**WORK INSTRUCTIONS**
Please give the count of lines in the listing underneath that hold "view", leaving out everything else.
GIVEN INFORMATION START
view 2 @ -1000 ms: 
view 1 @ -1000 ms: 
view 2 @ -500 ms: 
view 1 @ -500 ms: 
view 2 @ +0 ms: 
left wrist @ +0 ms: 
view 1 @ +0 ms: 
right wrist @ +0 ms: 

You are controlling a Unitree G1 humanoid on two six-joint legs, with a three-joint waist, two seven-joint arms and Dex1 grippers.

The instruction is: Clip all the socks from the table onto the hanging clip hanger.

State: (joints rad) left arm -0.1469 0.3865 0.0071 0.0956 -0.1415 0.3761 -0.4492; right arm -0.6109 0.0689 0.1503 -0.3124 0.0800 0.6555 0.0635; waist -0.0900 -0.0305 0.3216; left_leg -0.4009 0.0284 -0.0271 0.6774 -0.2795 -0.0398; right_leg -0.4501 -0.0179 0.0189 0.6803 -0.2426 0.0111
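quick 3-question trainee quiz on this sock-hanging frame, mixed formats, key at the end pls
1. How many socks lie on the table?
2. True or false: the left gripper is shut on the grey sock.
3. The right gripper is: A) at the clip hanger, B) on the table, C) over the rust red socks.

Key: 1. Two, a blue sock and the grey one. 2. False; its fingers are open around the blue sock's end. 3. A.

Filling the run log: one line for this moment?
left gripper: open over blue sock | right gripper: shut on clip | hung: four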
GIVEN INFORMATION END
**COMPLETED EXERCISE**
6